INI KEWAJIBANKU, HAKKU DAN PROTESKU!




Alam akan menunjukkan kekuatannya, Putri. Jika tidak sekarang mungkin bertahun-tahun yang akan datang. Alam tidak akan diam saja tubuhnya disakiti. Suatu waktu ia akan menunjukkan kebijaksanaannya sendiri, tentu saja dengan kehendakNya. 

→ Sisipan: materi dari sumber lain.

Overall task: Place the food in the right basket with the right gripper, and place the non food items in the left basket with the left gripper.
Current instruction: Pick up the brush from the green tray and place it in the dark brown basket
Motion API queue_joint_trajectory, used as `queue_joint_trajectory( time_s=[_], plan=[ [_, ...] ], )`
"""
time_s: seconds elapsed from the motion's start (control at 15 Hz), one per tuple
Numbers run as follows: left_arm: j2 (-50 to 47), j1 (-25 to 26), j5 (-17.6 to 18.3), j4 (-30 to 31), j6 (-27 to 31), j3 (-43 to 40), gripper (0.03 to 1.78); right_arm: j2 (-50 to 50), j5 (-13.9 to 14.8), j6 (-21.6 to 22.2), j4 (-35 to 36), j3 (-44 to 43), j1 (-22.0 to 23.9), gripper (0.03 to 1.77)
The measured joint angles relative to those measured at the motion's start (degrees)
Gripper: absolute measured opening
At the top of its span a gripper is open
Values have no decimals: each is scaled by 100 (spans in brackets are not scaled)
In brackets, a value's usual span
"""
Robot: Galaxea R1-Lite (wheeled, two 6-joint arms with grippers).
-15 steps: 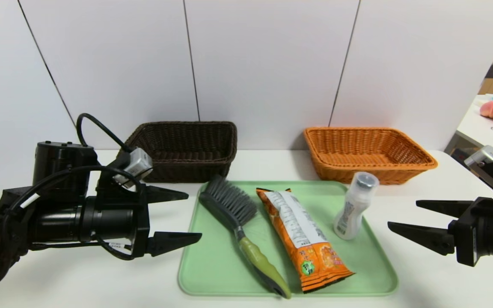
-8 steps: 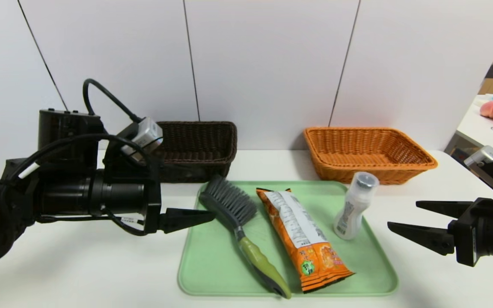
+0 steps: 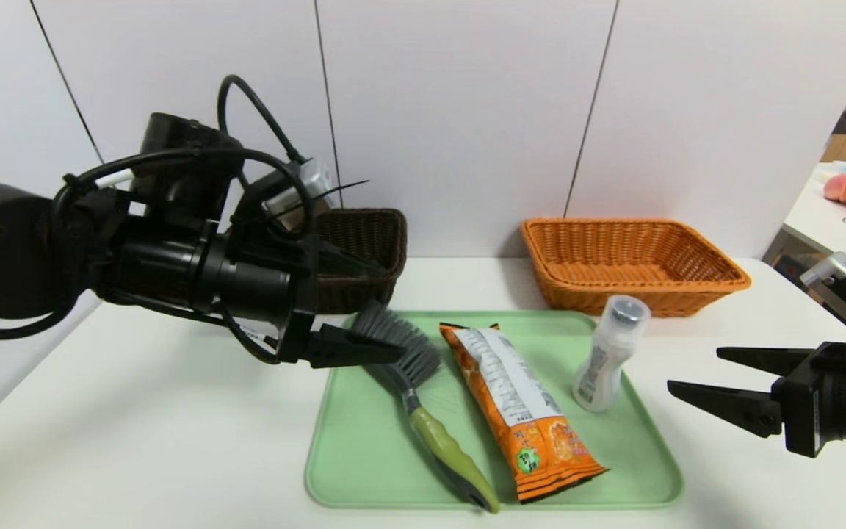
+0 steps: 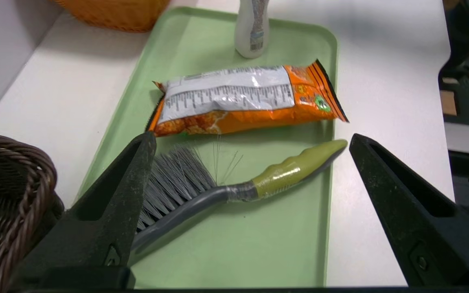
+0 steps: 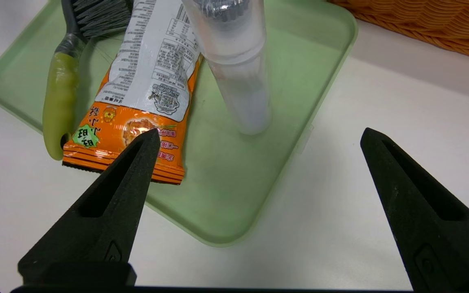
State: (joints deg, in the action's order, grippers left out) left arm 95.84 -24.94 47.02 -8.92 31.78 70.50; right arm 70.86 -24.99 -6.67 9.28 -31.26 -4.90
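- White table (image 3: pixel 136 441) and white wall panels fill the room; a green tray (image 3: pixel 364 470) sits in the middle.
- On the tray lie the scrub brush (image 3: pixel 412 397), the food (image 3: pixel 518 404) packet and the small bottle (image 3: pixel 606 356), which stands up.
- Behind the tray sit the left basket (image 3: pixel 364 242) and the right basket (image 3: pixel 632 261), both holding nothing I can see.
- Left gripper (image 3: pixel 375 308) hangs over the brush bristles, fingers wide apart.
- Right gripper (image 3: pixel 695 375) waits beside the tray, fingers apart too.
- I think the brush is light and stiff; its thin neck looks best to pinch.
- I think the packet is soft and crinkly, and the bottle may tip.
- Much of the left basket hides behind the arm.
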Motion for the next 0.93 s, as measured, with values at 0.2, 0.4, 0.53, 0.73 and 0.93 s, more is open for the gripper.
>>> queue_joint_trajectory(
  time_s=[0.2,0.4,0.53,0.73,0.93],
  plan=[
    [402,-35,-20,-1585,1080,952,169,-15,0,-2,-2,9,9,170],
    [818,-60,-46,-3126,2205,1844,169,-22,-6,-5,-10,12,9,170],
    [1034,-179,-132,-3958,2914,2216,169,-20,-6,-5,-18,20,9,170],
    [1309,-293,-474,-4512,3757,2517,169,-17,-6,-2,-5,20,9,170],
    [1646,-389,-769,-5171,4186,3176,169,-11,-9,-2,-7,48,9,170]
  ],
)
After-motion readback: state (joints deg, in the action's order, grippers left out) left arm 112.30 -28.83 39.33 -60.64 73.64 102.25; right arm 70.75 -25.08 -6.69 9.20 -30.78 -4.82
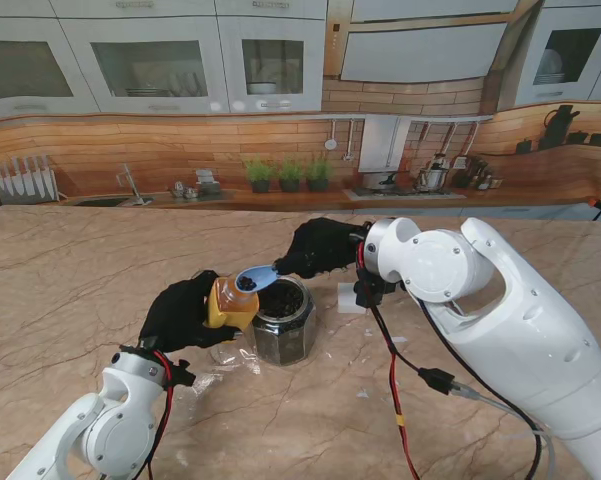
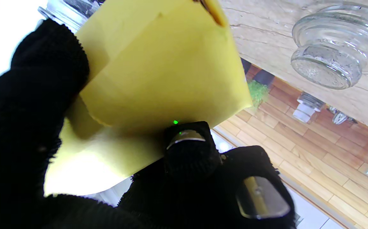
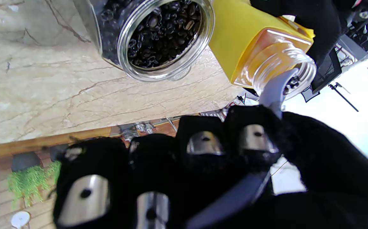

Aku mendengar kalimat itu berulang-ulang di telingaku. Bagaikan rapalan mantra yang sedang diucap terus menerus. Padahal kalimat itu kudengar terakhir sembilan tahun silam. Berbagai bayangan yang tak pernah sengaja kuputar, berpendar-pendar dalam pandanganku. Mataku nanar dan berair.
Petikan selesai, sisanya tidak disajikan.